Well, if anyone understands the true meaning of an outstretched right arm with the palm facing down, it is the Germans.
The title to this op ed piece published last week in the German weekly Die Zeit translated into English reads: " A Hitler Salute, is a Hitler Salute, is a Hitler Salute.
Here's what Musk himself had to say:
Can we please retire the calling people a Nazi thing? It didn’t work during the election, it’s not working now, it’s tired, boring, and old material, you’ve burned out its effect, people don’t feel shocked by it anymore, the wolf has been cried too many times.
The strange thing is I agree with him. It is old and tired to call people you don't agree with Nazis and comparing them to Hitler.
That is unless they do something deserving of that comparison.
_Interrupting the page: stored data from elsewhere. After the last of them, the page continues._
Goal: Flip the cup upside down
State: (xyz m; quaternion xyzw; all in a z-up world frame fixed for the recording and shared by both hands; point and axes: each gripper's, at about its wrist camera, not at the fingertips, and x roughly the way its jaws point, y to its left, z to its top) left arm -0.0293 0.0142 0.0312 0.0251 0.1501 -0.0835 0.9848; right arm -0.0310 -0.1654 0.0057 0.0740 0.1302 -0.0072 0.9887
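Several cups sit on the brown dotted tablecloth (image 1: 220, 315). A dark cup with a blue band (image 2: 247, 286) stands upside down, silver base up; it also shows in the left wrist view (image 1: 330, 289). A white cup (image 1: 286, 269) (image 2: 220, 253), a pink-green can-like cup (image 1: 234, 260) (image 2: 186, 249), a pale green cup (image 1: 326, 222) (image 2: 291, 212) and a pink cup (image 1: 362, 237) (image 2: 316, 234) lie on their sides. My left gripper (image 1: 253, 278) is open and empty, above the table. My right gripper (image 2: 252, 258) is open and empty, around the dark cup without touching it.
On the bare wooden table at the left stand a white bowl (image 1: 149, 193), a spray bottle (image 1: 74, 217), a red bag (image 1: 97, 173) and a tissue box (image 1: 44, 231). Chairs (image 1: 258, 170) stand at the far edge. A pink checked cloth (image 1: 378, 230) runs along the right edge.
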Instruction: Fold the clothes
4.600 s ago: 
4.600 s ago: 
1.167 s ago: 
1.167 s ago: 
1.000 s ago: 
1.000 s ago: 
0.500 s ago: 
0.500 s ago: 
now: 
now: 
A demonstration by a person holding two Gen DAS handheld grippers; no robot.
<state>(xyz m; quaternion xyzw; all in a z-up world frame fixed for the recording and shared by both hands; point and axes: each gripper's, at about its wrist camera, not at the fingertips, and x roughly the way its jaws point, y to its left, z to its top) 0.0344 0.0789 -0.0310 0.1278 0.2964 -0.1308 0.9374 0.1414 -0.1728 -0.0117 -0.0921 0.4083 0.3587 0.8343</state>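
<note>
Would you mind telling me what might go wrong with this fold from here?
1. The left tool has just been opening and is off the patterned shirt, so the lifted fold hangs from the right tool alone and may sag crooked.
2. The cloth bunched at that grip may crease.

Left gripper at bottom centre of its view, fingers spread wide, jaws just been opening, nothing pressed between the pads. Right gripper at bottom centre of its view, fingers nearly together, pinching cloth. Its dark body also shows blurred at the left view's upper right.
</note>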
What if I were to walk around in public with a tee shirt emblazoned with a swastika, should I be left alone, expecting people seeing it to assume I'm just wearing an ancient Indian peace symbol?
Yeah right.
Or what if I introduced my child to someone as "little Adolph", would I be right to expect people to buy my explanation that my wife and I simply liked that name?
I don't think so.
The one beef I had with the Die Zeit article is the author's choice of the term "Dog Whistle" to describe Musk's gesture. A dog whistle is a signal intended to be only perceived by its intended target. In this case, the author suggests Musk is sending a signal to white supremacists who as it turned out, reacted very positively to the gesture.
But any person with the slightest understanding of history, with eyes to see, and a scintilla of a brain to process information, understood exactly what Musk was doing.
If Musk himself didn't, as he and his apologists claim, then he, and they are far stupider than I could ever imagine.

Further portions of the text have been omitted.